George Washington's Socks
- Cover of a later edition
- Author: Elvira Woodruff
- Series: Time Travel Adventures
- Genre: Children's fiction
- Publisher: Scholastic
- Publication date: 1991
- Publication place: United States
- Media type: Print, audiobook
- Pages: 166
- ISBN: 0-590-44035-7
- LC Class: PZ7.W8606 In 1991
- Followed by: George Washington's Spy

= George Washington's Socks =

1991 novel by Elvira Woodruff

George Washington's Socks is a children's novel by Elvira Woodruff. It was published by Scholastic Books in 1991 and is the first book in her Time Travel Adventures series.
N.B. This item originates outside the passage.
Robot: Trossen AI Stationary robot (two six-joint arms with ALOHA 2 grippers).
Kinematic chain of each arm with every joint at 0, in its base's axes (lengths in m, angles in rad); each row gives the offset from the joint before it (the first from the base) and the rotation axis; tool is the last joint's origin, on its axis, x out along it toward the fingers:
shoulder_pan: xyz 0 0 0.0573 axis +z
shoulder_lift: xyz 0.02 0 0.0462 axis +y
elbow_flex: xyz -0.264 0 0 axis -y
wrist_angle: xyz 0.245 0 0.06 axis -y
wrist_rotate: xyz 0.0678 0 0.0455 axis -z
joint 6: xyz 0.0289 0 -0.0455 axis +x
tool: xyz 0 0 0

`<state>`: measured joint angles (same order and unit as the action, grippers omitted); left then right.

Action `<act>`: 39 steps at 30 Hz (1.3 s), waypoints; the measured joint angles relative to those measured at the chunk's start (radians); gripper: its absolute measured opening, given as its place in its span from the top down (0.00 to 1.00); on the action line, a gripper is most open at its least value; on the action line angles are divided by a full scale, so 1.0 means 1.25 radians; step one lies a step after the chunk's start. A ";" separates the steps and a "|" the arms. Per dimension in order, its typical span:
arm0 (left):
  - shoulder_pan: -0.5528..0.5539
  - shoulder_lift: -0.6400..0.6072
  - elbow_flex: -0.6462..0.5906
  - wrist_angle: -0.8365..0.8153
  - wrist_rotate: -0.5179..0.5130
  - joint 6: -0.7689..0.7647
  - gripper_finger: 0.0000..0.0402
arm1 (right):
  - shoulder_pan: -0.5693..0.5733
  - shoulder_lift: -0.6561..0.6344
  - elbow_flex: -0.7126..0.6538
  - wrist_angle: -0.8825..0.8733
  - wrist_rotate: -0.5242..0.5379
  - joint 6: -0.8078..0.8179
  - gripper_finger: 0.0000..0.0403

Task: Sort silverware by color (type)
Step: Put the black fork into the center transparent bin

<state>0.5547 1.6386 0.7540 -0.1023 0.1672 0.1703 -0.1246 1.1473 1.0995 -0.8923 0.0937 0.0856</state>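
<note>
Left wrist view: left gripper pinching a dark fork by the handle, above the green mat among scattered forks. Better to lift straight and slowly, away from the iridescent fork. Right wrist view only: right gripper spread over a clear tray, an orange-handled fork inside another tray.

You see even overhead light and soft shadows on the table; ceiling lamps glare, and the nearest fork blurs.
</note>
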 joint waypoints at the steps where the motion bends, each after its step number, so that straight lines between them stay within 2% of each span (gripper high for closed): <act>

The book has been used in classrooms to teach children about social studies and American history.

== Synopsis ==
When siblings Matthew and Katie Carlton enter a rowboat with their friends Tony, Q, and Hooter, the last thing they expected was for them to be transported back in time to 1776. There they meet George Washington himself and find themselves caught up with his struggle for independence.

== Reception ==
Publishers Weekly wrote in a review, "The harsh conditions and brutal implications of the historic battle interspersed with snappy dialogue and 20th-century humor proves an appealing mix, though older readers may find the anti-war message a bit heavy-handed." In their publication Pennsylvania Legacies, The Historical Society of Pennsylvania commented that the book would appeal to readers of fantasy novels and adventure stories. George Washington's Spy is the sequel to George Washington's Socks.